И опустил плод на стол между нами. Потом взял кусок сушёного мяса, так же подержал немного и положил на широкий, с подсыхающей кровью, клинок.
– Это – смерть.
Потом медленно, со значением, сбросил мясо на землю, Крысу укрыл на коленях, а плод приподнял и протянул к её руке. Она осторожно приняла его, и в глазах у неё я прочёл понимание.
А у дальнего края поляны, почти невидимые за толпою рабов, собрались десяток моих матросов и десятка два чернокожих мужчин вместе с Тамбой. Слаженно, локоть к локтю, они подошли к зарослям и скрылись за их зелёной стеной. Исчезли, как будто и не было. Я допил вино, стал что-то жевать. Я ждал. И вот напряжённое ухо уловило движение и шорох в лесу. Шорох катился, медленно, незаметно охватывая всё за кромкой поляны. Я оглянулся. В пёстрой толпе несчастных невольников угадалось ядро из людей – Робертсон, Готлиб и ещё человек двадцать крепких матросов. По некоторым неуловимым приметам я понял, что в рукавах у них скрыто оружие. Жаль только, что из оружия у них – лишь ножи да ягары.
Вдруг на противоположной стороне поляны, за спинами у охранников, послышались треск, голоса, и на свет из зарослей вывалились ушедшие – и Бариль, и Стоун, и Тамба, и Пантелеус с котом. Они вытаскивали на поляну белых безжизненных псов. Безвольно повисшие лапы, заляпанные белою пеной клыки. Несколько африканцев, взмахнув в воздухе дохлыми псами, швырнули их прямо в охранников. “Жаль, что Готлиб не с ними!” – пронеслась у меня, сквозь страх и отчаяние, запоздалая, колкая мысль. – “Нельзя раньше времени, нет!”.
Поздно. Охранники слаженно вздели мушкеты, прохрустели курки.
– Падай! – что было сил завопил я, вскакивая, и ухватил краем глаза, что стражи спокойно, заученно разделились надвое, и половина качнула стволами назад, в нашу сторону.
Не переставая вопить, я рванулся, опрокидывая стол, резким взмахом руки сшиб пленницу со стула и вместе с нею упал, больно ударившись о твёрдую пыльную землю. Грохнули выстрелы. Им тотчас ответили страшные крики. Картечь! Как, как можно полными мушкетными зарядами картечи бить в безоружных? В беспомощных? В женщин? Нет, злые стрелки, псы дона Джови, вам жить нельзя.
Пока мои люди поднимались с земли, пока рассеивался сине-белый пороховой дым, стражи проворно и слаженно отступили и скрылись в своей толстостенной, на сваях, хижине. Захлопнулась дверь, глухо клацнул засов. Спешно разбегались и прятались люди, вопили раненые, вопили и женщины – от страха; что-то орали Бариль и Стоун. За запертыми дверями хижины со звоном и дребезжанием звякали шомполы: там набивали заряды.

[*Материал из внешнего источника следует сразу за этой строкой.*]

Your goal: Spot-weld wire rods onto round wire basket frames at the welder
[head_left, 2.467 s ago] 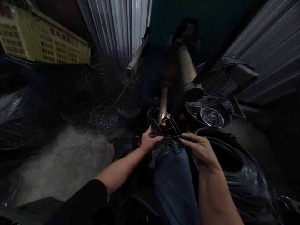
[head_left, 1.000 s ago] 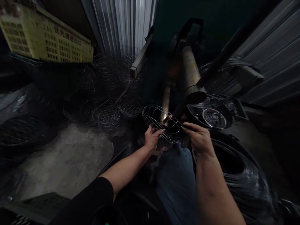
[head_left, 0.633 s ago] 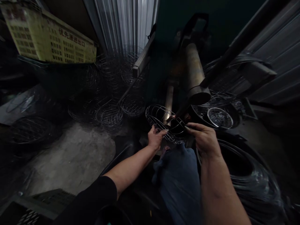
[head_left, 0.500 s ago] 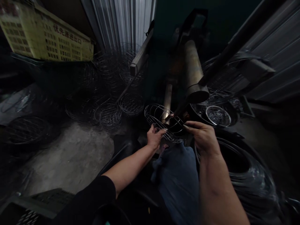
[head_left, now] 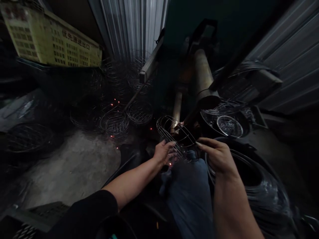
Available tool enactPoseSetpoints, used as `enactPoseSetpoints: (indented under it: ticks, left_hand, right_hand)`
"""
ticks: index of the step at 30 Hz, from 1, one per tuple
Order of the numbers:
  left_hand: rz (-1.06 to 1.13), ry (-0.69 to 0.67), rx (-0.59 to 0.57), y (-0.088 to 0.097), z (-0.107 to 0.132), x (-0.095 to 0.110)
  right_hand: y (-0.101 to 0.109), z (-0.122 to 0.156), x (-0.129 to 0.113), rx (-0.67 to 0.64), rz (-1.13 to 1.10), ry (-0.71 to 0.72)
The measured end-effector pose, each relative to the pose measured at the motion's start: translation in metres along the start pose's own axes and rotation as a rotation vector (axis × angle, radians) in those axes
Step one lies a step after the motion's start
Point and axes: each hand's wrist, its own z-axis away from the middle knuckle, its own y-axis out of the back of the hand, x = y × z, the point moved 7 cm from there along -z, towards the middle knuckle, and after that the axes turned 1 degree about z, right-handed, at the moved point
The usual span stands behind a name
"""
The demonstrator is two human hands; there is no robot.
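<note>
A round wire basket (head_left: 165, 130) tilts between my two hands, its rim around the tip of a metal electrode rod (head_left: 177, 109). My left hand (head_left: 163, 152) is closed on the basket's left lower side. With thumb and fingertips pinched together, my right hand (head_left: 215, 151) holds the right edge of the basket's wire rim. A thicker metal cylinder (head_left: 204, 71) with a dark bar beneath it extends from the machine above. The bar's end meets the wire near the rod's tip, where a small glow shows.
Several wire baskets (head_left: 114, 122) stand on the floor at the left, with sparks among them. A yellow crate (head_left: 74, 49) is at upper left. At the right lie a wire coil (head_left: 269, 189) and a tub holding a metal ring (head_left: 229, 126). A square beam (head_left: 151, 66) juts forward.
Orange sparks have appeared, scattered to the left and near my left hand. The basket has turned and dropped slightly, with both hands still on it. The view has shifted a little.
</note>
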Motion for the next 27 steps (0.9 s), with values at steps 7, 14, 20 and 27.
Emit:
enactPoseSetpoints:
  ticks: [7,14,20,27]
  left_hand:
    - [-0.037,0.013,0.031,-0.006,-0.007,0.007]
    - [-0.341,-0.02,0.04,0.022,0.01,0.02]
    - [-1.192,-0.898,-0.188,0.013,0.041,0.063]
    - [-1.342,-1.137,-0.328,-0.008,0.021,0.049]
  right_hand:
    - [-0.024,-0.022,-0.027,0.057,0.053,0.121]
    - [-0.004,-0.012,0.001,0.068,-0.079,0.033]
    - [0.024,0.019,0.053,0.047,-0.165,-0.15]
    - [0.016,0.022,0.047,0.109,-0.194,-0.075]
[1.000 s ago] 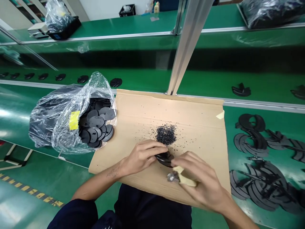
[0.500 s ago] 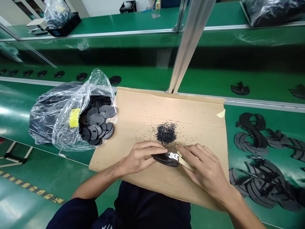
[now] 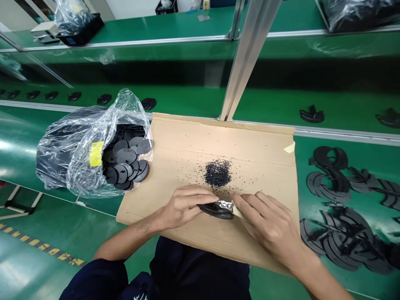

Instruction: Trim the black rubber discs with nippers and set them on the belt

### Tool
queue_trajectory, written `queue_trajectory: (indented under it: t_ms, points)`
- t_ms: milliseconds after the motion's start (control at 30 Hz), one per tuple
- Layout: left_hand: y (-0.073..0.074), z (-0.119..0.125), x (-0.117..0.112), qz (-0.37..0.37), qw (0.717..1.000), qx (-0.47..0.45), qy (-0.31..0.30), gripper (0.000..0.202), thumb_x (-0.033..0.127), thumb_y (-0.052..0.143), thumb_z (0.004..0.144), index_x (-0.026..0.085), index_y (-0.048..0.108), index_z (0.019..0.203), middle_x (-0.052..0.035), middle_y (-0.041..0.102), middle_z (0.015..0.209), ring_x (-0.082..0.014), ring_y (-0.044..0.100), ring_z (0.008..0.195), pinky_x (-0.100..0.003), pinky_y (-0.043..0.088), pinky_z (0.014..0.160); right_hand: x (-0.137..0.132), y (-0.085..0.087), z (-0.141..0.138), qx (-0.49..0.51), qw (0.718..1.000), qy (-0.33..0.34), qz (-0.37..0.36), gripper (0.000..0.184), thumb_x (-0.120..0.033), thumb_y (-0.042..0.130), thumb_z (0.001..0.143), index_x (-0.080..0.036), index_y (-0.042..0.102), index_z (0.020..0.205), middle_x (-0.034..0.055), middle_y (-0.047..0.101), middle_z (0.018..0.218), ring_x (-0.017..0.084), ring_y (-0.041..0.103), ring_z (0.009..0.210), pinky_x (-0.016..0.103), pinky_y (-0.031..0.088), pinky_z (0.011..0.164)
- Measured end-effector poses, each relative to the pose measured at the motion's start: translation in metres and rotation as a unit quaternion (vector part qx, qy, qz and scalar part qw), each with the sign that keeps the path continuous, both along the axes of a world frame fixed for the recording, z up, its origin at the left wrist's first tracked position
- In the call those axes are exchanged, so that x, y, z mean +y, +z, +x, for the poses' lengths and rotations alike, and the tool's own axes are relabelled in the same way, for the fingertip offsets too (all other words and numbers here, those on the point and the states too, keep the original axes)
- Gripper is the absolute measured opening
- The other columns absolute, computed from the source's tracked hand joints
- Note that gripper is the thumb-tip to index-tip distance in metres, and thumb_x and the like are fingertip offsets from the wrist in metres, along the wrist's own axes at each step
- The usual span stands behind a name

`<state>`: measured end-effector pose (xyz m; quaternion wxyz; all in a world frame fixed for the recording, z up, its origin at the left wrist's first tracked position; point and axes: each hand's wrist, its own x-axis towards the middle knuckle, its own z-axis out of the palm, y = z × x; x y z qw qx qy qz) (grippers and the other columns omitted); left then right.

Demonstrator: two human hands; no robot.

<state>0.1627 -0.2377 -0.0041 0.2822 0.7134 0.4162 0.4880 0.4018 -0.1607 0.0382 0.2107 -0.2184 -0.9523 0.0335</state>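
My left hand (image 3: 187, 203) is closed on a black curved plastic part (image 3: 217, 211), holding it low over the cardboard. In my right hand (image 3: 265, 221) is a pair of nippers (image 3: 225, 205) with metal jaws and pale handles, mostly covered by my fingers. The jaws lie against the upper side of the black part. Just beyond both hands a small pile of black plastic clippings (image 3: 218, 173) rests on the cardboard sheet (image 3: 175, 146), with loose bits scattered around it.
On the left, a clear plastic bag (image 3: 78, 154) spills black discs (image 3: 126, 156). Stacked black curved parts (image 3: 343, 237) lie on the green bench at right. A metal post (image 3: 246, 58) rises behind the cardboard. Several black parts (image 3: 104, 98) line the green surface behind.
The fingers of my right hand have come closer together around the nippers' handles. My left hand and the black part have hardly moved; the view has shifted slightly.
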Motion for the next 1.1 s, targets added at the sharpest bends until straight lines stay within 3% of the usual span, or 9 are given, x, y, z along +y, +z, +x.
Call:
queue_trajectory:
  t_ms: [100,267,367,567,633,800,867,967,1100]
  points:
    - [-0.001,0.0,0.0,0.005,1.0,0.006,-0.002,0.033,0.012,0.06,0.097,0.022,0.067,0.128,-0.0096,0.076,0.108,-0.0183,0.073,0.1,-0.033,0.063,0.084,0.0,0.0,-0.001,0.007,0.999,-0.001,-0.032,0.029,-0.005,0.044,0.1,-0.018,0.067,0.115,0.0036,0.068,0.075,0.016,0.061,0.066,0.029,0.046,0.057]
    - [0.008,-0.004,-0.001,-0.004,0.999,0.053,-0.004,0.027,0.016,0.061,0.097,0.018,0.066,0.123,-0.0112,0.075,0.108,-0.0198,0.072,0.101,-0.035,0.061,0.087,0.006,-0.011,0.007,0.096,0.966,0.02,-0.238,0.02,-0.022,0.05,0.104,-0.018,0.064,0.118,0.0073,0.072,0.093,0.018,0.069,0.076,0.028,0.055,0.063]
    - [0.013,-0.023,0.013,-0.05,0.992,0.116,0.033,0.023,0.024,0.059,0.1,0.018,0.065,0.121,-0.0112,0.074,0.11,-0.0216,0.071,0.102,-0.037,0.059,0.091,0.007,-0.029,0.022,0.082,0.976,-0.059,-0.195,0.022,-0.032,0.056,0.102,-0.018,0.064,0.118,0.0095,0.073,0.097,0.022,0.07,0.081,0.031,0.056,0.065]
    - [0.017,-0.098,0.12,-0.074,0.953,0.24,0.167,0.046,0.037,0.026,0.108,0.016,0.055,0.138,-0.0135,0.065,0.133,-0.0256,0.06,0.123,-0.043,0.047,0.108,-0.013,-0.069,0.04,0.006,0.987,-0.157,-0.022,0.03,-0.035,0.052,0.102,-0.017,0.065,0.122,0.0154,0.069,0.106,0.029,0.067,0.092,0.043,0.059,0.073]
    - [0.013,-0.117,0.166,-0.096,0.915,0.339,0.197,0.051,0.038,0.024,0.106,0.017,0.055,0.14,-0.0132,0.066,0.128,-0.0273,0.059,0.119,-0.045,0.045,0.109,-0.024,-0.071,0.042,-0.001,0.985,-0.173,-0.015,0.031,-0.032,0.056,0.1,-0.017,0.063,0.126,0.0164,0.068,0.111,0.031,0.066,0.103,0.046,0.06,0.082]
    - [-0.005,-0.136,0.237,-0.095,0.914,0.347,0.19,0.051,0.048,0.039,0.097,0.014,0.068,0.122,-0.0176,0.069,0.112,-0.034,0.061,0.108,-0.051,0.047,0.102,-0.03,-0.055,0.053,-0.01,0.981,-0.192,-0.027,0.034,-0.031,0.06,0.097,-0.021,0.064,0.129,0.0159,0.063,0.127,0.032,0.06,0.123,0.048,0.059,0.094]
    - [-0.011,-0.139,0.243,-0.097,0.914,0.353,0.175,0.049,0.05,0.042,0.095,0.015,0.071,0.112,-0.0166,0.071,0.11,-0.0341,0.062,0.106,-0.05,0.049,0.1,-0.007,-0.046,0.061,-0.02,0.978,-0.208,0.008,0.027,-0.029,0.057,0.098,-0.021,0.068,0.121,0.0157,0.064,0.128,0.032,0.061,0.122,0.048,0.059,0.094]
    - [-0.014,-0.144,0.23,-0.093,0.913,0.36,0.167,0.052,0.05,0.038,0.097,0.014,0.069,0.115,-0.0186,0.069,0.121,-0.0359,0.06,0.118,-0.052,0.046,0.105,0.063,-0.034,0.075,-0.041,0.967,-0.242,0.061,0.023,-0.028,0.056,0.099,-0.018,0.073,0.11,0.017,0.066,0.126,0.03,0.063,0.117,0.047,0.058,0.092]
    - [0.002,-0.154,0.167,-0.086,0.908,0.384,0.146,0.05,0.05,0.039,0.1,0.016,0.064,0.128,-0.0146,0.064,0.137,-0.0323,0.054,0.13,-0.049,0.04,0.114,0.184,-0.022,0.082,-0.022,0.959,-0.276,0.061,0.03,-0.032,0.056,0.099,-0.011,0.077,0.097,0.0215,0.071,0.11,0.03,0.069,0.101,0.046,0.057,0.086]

– О-о-ойс! – закричал я, вскакивая и поднимая вверх Крысу, но тотчас упал: просунулись в щели стволы, прогремел новый залп. Очень быстро заряжают, очень.
– Женщин и раненых – в хижину! – прокричал я, едва провизжала надо мною картечь. – Команда – к дальнему краю! – я махнул рукой в сторону тропы, ведущей на плантацию: туда свинец не долетит, между хижиной стражей и этим вот краем поляны – бревенчатый домик Хосэ. – И не бегите через открытое место! В лес, назад, возвращайтесь по лесу!..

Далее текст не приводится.